Ayub has turned down opportunities for mid-level or low-level call center work, preferring to focus on his firm's core e-commerce capabilities. It was a surprise to hear Ayub's perfect English accent, acquired growing up and working in England.
Karachi's biggest surprise came at e-commerce infrastructure firm Etilize.com. When I asked their cofounder and CTO, Aamir Baig, who he was competing against, I expected that we were going to have "the India conversation" again. Instead, Aamir responded by saying that his competitors are in Israel and the U.S. One is also in Russia.
"India last year had IT exports of [US]$10 billion to $14 billion, whereas Israel had $35 billion," Aamir said, adding that Israel's population is only about 7 million people, including Palestinians. India, in comparison, has more than 1 billion people.
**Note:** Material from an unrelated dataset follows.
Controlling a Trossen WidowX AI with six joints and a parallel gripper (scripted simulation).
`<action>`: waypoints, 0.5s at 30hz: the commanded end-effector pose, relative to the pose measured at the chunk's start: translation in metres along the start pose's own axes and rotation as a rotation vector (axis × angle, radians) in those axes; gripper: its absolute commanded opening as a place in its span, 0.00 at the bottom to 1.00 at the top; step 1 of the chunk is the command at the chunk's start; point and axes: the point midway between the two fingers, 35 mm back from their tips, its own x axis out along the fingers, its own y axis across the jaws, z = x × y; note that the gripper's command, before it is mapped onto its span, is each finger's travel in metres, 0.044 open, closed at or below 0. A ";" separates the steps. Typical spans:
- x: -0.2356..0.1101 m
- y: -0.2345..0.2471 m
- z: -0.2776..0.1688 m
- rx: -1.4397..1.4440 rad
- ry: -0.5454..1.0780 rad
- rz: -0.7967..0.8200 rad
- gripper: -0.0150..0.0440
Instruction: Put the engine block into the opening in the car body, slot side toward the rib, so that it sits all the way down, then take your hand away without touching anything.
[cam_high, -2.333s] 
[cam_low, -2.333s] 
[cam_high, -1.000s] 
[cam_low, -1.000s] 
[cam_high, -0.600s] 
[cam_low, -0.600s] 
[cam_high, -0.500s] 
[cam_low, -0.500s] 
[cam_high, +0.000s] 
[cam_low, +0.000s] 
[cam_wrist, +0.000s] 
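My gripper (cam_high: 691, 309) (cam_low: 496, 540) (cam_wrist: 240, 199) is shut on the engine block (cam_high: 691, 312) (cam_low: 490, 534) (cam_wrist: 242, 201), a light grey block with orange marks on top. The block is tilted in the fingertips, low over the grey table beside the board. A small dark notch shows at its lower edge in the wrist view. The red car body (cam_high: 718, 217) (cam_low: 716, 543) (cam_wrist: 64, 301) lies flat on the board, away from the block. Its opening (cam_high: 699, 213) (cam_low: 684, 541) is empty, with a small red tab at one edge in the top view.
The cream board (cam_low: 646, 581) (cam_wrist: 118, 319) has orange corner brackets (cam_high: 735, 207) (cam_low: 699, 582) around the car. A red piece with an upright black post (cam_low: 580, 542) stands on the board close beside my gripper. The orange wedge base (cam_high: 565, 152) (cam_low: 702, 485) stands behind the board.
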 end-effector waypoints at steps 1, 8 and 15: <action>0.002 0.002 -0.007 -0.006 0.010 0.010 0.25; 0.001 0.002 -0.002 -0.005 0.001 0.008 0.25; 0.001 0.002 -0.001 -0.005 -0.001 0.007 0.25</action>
Aamir said that his firm is not going to compete with India for low-end work. Instead, he competes with firms in the U.S. and Israel -- on the basis of brainpower.
Aamir has lived most of his life in the U.S., although he was born in Pakistan. Hip, handsome and well spoken, I asked him why he had chosen to move away from the U.S. and locate his e-commerce firm in Karachi.
"People are what it really boils down to," Aamir said, adding, "Pakistan was our natural first choice."
Anthony Mitchell , an E-Commerce Times columnist, has been involved with the Indian IT industry since 1987, specializing through InternationalStaff.net in offshore process migration, call center program management, turnkey software development and help desk management.